## Your goal
Only the lines below starting at the one containing "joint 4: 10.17" and ending at the one containing "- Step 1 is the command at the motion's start" belong in the answer, each copied exactly.

## Available data
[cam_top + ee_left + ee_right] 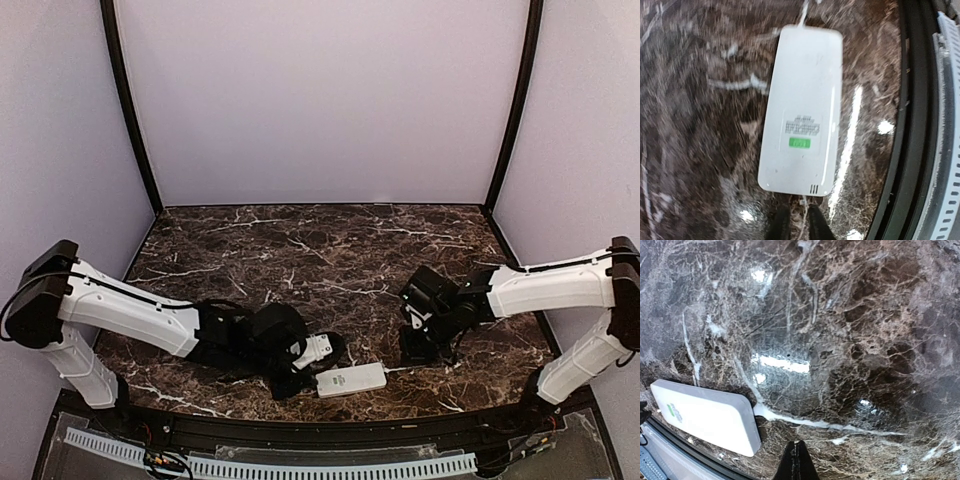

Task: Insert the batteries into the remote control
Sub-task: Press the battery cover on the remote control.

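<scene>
The remote control (351, 380) lies back-up on the dark marble table near its front edge, white with a green label; it also shows in the left wrist view (802, 110) and the right wrist view (705, 417). My left gripper (300, 383) sits low just off the remote's left end, its black fingertips (799, 225) a narrow gap apart with only table between them. My right gripper (415, 350) hangs over bare table to the right of the remote, its fingers closed together and empty (797, 462). No batteries are in view.
The table's black raised front rim (300, 425) runs just in front of the remote and shows in the left wrist view (910, 125). A white perforated strip (270, 465) lies beyond it. Plain walls enclose the back and sides.
</scene>
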Robot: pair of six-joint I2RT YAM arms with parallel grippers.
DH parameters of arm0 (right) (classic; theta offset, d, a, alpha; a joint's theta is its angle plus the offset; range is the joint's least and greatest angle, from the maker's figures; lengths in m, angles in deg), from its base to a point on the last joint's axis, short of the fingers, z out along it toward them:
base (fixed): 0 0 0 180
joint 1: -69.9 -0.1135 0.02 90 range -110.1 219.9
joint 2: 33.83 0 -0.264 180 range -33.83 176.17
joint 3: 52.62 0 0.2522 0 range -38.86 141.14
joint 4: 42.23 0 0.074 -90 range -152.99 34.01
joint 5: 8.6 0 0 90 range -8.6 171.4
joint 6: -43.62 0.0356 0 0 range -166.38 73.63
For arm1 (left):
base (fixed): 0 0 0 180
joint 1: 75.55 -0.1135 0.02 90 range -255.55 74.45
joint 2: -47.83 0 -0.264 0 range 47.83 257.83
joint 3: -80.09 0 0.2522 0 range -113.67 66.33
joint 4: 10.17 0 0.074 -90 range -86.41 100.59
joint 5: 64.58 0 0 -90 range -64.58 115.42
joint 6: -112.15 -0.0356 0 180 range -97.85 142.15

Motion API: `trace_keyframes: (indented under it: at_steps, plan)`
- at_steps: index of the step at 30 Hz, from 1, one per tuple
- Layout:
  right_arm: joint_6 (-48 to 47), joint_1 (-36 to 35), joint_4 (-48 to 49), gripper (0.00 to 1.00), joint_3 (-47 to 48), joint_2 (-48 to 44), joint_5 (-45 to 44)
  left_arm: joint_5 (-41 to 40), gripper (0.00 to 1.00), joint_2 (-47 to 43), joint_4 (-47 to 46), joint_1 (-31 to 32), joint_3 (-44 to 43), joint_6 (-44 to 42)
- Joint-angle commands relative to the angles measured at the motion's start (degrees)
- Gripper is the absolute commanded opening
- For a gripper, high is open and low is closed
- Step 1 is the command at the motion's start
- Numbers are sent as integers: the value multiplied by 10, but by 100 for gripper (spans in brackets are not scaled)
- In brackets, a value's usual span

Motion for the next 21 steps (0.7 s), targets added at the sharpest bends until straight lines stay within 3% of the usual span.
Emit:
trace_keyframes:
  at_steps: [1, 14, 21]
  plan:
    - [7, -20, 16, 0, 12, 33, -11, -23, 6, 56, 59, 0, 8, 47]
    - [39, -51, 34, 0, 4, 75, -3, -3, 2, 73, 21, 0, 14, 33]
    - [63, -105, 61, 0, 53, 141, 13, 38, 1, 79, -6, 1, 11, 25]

## Response
joint 4: 10.17 0 0.074 -90 range -86.41 100.59
joint 5: 64.58 0 0 -90 range -64.58 115.42
joint 6: -112.15 -0.0356 0 180 range -97.85 142.15

Motion API: `trace_keyframes: (indented under it: at_steps, plan)`
- at_steps: index of the step at 30 Hz, from 1, one per tuple
- Layout:
  right_arm: joint_6 (-48 to 47), joint_1 (-36 to 35), joint_4 (-48 to 49), gripper (0.00 to 1.00), joint_3 (-47 to 48), joint_2 (-48 to 44), joint_5 (-45 to 44)
  left_arm: joint_5 (-41 to 40), gripper (0.00 to 1.00), joint_2 (-47 to 43), joint_4 (-47 to 46), joint_1 (-31 to 32), joint_3 (-44 to 43), joint_6 (-44 to 42)
- Joint-angle commands relative to the angles measured at the motion's start (degrees)
- Gripper is the absolute commanded opening
- For a gripper, high is open and low is closed
- Step 1 is the command at the motion's start

Nothing else is required to finish the exercise.